Club names winner of Feldman fellowship

Isidoro Rodriguez of Brooklyn is this year's recipient of the National Press Club's Shirley & Dennis Feldman Fellowship. The award for graduate students is a one-time scholarship of $5,000. 

Rodriguez, who is attending the Craig Newmark Graduate School of Journalism at the City University of New York, impressed the judges with his published stories about criminal justice and police abuse of people of color, including one titled, “Stop Turning Your Head: Black Cops Speak Out Against ‘Blanket of Racism.’ ” 

Another story, “The Plight of the Police Whistleblower,” was based on deep reporting on police officers who have reported their peers for abuse of power and unequal treatment of black and brown people. Rodriguez wrote about an ever-present threat of retaliation by superiors, the rest of the force, and the system against those police who speak out. 
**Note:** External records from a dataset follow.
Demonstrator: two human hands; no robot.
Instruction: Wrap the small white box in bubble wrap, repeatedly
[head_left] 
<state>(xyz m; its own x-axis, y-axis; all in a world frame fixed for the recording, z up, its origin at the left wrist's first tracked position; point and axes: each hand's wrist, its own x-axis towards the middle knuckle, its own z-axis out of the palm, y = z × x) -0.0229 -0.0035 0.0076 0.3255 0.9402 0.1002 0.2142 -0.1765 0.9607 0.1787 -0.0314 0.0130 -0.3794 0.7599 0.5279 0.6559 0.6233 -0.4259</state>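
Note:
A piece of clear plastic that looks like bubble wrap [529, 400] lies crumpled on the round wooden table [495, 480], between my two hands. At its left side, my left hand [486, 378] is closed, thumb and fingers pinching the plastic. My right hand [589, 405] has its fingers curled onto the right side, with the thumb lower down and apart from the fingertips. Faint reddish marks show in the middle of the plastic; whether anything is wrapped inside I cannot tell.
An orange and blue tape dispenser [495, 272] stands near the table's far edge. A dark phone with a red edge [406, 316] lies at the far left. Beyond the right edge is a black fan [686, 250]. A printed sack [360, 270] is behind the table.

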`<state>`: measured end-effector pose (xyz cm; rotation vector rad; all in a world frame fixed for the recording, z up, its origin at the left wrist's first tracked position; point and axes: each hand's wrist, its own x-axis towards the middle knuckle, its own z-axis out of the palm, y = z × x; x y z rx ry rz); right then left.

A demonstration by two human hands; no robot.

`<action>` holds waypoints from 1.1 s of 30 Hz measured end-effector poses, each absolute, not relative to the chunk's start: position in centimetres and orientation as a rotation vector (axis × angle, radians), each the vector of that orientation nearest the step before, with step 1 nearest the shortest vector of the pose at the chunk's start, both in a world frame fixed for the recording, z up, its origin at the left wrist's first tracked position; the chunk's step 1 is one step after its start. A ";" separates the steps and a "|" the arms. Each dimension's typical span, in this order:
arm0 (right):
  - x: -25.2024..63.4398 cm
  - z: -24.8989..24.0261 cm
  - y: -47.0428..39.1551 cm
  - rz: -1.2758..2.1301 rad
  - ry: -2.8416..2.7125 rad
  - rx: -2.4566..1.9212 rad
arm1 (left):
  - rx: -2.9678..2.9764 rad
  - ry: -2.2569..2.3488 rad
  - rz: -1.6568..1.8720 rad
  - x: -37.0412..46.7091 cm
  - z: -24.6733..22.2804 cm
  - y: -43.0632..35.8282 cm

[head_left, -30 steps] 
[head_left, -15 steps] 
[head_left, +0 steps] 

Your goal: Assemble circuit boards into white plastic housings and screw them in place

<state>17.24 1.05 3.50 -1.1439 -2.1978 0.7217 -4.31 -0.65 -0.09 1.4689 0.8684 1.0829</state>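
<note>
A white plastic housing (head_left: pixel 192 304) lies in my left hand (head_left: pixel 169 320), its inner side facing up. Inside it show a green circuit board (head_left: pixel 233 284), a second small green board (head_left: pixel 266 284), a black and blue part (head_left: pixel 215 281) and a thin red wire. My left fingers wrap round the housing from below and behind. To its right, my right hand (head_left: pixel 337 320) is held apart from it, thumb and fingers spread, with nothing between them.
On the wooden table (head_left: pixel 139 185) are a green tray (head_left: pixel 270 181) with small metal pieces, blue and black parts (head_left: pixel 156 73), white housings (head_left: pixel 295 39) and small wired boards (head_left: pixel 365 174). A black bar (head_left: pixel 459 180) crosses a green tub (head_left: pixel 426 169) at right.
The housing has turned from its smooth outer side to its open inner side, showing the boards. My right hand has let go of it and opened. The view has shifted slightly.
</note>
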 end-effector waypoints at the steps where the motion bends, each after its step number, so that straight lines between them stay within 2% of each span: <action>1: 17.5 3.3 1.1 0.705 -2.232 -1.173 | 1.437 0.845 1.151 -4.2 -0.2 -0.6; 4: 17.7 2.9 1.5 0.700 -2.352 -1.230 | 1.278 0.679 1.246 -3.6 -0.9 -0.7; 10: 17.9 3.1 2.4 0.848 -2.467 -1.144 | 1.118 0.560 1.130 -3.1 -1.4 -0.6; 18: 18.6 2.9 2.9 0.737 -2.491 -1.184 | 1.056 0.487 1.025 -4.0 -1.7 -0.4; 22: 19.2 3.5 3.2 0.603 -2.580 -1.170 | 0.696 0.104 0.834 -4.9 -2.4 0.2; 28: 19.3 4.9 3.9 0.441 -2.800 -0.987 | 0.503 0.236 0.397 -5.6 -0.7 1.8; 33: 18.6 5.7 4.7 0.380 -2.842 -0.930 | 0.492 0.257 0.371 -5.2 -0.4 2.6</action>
“It wasn’t until I decided to go back to school in 2014, at the age of 31,” he said, “that I took my first steps toward what has become the hardest, most stressful, most educational, and most rewarding experience of my life: being a journalist.” 

Since his graduation from New York University's John Jay College of Criminal Justice in 2017, he’s written on probation, juvenile detention, and the bail system. “However, the work that has interested me the most, that I often consider my duty to write, has been on police reform,” he said.  

Rodriguez grew up in Japan, Mexico, and Brazil. 

“I believe that my early exposure to these cultures, and the international education I received while living in them, has benefited me with an open mind,” he wrote in his application. “My experiences and work in criminal justice reporting have taught me the importance of an analytical and questioning journalistic nature.” 

Recommendation letters from his professors praised Rodriguez’s willingness to dig into difficult subjects, such as the research and writing on policing of the mentally ill. 

"We applaud Isidoro’s commitment to the important work of reporting on criminal justice and police reform with a focus on some of our communities’ most vulnerable populations,” Club President Lisa Nicole Matthews said. “Isidoro’s work already has exposed important issues, and we look forward to the impact his journalistic work will have.”

This year’s runner-up was Kathryn Styer-Martinez of Oakland, California, who is attending the Berkeley School of Journalism at the University of California. 

Rodriguez is one of four scholarship winners who will be honored at the Club’s annual journalism awards dinner, to be held virtually from 6:30 to 7:30 p.m. on Dec. 8.

Scholarship winners and runners-up are also awarded one-year complimentary memberships to the  Club.